Based on the internet of things technology, current state data of a power grid and a charging station are collected by applying a real-time data stream processing technology, and a real-time state data report is generated;

Based on the real-time state data report, analyzing dynamic changes of the power grid and the charging station by using a machine learning algorithm, and generating a system dynamic analysis report;

Combining the system dynamic analysis report and the energy management strategy, and applying a self-adaptive control algorithm to carry out strategy adjustment to generate a preliminary real-time adjustment strategy;

and optimizing the preliminary real-time adjustment strategy, and generating the real-time adjustment strategy by adopting a model predictive control technology.

8. The energy storage method for an electric vehicle charging station of claim 1, wherein based on the real-time adjustment strategy, intelligent fault diagnosis and system maintenance are performed using a pattern recognition technique, and the step of generating a fault diagnosis and maintenance scheme is specifically:

Based on the real-time adjustment strategy, generating a preliminary fault detection report by utilizing a real-time monitoring and fault detection technology;

Based on the preliminary fault detection report, performing fault cause analysis by using a mode identification and deep learning technology, and generating a fault cause analysis report;

Comparing the fault cause analysis report with historical maintenance data, determining a maintenance scheme by using a case-based reasoning technology, and generating a preliminary maintenance scheme;

and optimizing and adjusting the preliminary maintenance scheme, and applying a predictive maintenance and optimization decision support system technology to generate a fault diagnosis and maintenance scheme.

9. An energy storage system for an electric vehicle charging station according to any of claims 1-8, the system comprising a data collection module, a demand prediction module, an energy management module, an energy fusion module, a real-time adjustment module, a fault diagnosis module, a system maintenance module.
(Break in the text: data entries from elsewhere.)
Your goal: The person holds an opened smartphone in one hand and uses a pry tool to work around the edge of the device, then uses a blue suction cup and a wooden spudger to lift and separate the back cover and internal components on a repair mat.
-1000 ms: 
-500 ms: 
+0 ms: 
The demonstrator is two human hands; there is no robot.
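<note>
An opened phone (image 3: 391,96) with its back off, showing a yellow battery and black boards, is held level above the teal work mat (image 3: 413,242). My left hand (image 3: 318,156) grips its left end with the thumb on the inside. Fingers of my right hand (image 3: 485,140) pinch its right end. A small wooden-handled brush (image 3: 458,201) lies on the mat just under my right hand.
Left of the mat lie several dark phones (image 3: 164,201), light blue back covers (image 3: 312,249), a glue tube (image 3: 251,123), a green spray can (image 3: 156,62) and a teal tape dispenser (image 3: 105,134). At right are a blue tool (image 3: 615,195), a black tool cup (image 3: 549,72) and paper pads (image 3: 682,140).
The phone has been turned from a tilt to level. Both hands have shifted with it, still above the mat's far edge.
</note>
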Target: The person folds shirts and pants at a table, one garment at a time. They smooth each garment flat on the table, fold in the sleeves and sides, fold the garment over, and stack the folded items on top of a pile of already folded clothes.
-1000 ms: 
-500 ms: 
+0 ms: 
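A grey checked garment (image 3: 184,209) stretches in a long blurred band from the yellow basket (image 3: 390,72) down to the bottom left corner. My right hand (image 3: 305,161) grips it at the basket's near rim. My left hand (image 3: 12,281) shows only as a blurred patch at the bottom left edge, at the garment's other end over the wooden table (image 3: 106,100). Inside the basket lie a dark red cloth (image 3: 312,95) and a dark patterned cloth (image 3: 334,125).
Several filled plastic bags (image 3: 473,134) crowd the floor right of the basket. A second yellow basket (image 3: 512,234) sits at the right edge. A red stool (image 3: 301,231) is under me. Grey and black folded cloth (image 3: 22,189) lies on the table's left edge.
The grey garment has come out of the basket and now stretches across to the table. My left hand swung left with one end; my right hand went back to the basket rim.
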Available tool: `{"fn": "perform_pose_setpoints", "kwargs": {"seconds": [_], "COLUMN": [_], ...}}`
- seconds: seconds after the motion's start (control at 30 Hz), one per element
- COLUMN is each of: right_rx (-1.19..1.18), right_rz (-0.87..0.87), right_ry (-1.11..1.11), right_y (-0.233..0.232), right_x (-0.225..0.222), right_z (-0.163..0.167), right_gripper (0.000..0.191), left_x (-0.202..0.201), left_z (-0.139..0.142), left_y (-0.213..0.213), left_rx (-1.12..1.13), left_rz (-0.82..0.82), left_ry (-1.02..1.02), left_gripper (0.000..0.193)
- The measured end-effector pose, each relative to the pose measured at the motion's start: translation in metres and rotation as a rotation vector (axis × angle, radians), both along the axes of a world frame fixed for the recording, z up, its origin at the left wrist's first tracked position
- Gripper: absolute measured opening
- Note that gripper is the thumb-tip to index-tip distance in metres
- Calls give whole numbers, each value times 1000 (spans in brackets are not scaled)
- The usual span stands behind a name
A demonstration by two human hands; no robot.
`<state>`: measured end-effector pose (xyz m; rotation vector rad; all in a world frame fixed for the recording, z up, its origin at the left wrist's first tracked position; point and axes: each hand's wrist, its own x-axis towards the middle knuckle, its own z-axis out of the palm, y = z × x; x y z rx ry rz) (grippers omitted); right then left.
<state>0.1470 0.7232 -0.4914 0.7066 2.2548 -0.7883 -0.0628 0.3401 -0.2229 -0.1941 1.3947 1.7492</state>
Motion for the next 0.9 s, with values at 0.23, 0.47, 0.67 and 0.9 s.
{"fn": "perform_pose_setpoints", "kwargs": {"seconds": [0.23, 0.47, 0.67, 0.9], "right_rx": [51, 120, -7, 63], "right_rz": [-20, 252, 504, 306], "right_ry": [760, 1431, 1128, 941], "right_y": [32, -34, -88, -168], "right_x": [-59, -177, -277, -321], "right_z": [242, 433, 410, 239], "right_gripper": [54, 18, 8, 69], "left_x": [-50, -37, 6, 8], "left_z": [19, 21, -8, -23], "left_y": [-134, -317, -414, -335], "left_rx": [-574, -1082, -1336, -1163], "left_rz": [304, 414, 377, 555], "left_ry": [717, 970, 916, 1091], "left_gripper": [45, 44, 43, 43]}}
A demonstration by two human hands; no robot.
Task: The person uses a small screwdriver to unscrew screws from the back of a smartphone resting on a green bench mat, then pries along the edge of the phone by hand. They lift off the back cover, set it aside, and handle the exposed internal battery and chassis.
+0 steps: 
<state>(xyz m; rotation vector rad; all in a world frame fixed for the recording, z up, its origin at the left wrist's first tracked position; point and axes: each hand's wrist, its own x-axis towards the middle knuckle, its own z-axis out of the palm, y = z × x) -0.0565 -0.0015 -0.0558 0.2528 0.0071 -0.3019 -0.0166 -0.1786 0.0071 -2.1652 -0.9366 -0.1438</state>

10. The energy storage system for an electric vehicle charging station of claim 9, wherein the data collection module collects historical charging data, traffic flow, weather forecast, and user behavior patterns based on internet of things technology using data fusion and distributed database management technology to generate a comprehensive data set;

the demand prediction module is used for determining influence factors by adopting exploratory data analysis and factor analysis technology based on the comprehensive data set, and performing time sequence analysis by applying a long-term and short-term memory network algorithm to generate a charging demand prediction model;

The energy management module is used for evaluating the demand trend by utilizing a system dynamic modeling and prediction technology based on a charging demand prediction model, and generating an energy management strategy by combining a decision tree analysis and a linear programming method;

The energy fusion module integrates solar energy and wind energy output data by adopting a data assimilation technology based on an energy management strategy, and an optimized energy fusion scheme is generated by applying a particle swarm optimization algorithm and a genetic algorithm technology;

the real-time adjustment module is based on the internet of things technology, collects current state data by applying a real-time data stream processing technology, and combines a machine learning algorithm and a self-adaptive control algorithm to generate a real-time adjustment strategy;

The fault diagnosis module generates a fault cause analysis report by combining a mode identification and a deep learning technology based on a real-time adjustment strategy and by utilizing a real-time monitoring and fault detection technology;

the system maintenance module generates a fault diagnosis and maintenance scheme by adopting a case-based reasoning technology and a predictive maintenance technology and combining an optimized decision support system based on a fault cause analysis report.